Task goal>
Return exactly the listing's lines, from its first line to the line holding "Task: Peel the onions", ends included.

Dataset extract>
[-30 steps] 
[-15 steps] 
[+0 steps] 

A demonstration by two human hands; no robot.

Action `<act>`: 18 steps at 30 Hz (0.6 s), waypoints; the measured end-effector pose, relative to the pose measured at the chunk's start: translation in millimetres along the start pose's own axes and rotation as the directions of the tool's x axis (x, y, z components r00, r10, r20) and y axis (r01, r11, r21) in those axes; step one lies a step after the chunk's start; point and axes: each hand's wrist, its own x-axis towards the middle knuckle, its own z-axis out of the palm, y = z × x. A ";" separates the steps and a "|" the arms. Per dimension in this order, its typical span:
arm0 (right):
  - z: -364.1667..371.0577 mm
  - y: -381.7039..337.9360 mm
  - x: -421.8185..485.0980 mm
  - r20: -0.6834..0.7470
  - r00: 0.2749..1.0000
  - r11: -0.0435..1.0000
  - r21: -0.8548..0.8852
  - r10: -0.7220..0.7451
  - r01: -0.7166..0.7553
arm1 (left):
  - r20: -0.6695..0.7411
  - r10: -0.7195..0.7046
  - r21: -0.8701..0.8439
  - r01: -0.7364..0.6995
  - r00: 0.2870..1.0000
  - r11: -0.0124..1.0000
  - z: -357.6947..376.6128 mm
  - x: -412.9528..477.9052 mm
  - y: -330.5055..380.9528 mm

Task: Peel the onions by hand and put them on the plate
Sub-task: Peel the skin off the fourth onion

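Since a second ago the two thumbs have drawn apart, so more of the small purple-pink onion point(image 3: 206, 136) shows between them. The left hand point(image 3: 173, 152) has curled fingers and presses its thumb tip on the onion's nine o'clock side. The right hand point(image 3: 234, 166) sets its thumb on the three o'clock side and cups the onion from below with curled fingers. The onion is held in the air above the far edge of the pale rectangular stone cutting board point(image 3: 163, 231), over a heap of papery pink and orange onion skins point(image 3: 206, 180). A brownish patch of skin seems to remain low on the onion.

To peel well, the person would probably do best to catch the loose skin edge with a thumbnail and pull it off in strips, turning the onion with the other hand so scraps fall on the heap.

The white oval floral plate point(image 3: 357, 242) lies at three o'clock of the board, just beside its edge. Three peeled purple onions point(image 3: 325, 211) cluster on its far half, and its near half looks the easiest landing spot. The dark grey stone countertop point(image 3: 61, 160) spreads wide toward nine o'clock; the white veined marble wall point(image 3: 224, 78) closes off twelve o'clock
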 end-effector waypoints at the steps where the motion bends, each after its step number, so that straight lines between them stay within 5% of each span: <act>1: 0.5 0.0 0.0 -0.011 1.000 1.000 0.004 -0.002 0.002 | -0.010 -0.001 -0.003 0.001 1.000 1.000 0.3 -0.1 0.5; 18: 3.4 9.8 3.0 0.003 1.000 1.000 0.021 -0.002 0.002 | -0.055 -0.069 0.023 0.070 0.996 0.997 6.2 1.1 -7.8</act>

Answer to this exercise>
[-30 steps] 
[-15 steps] 
[+0 steps] 

A demonstration by two human hands; no robot.

Action `<act>`: 18 steps at 30 Hz (0.6 s), waypoints; the measured end-effector pose, relative to the pose measured at the chunk's start: translation in millimetres along the start pose's own axes and rotation as the directions of the tool's x axis (x, y, z components r00, r10, r20) and y axis (r01, r11, r21) in those axes; step one lies a step after the chunk's start; point and axes: each hand's wrist, its own x-axis towards the middle knuckle, its own z-axis out of the palm, y = z × x. A ";" separates the steps and a "|" the arms. Per dimension in this order, its typical span:
arm0 (right):
  - z: -364.1667..371.0577 mm
  - y: -381.7039..337.9360 mm
  - x: -421.8185..485.0980 mm
  - r20: -0.6834..0.7470
  - r00: 0.2749..1.0000
  - r11: -0.0435..1.0000
  - r21: -0.8548..0.8852
  - r10: -0.7220..0.7451
  - r01: -0.7166..0.7553
arm1 (left):
  - r20: -0.6695..0.7411
  - r10: -0.7195..0.7046
  - r21: -0.8701..0.8439
  - r01: -0.7364..0.6995
  - r00: 0.2870..1.0000
  - r11: -0.0124..1.0000
  - z: -357.6947..376.6128 mm
  - x: -412.9528..477.9052 mm
  - y: -330.5055..380.9528 mm

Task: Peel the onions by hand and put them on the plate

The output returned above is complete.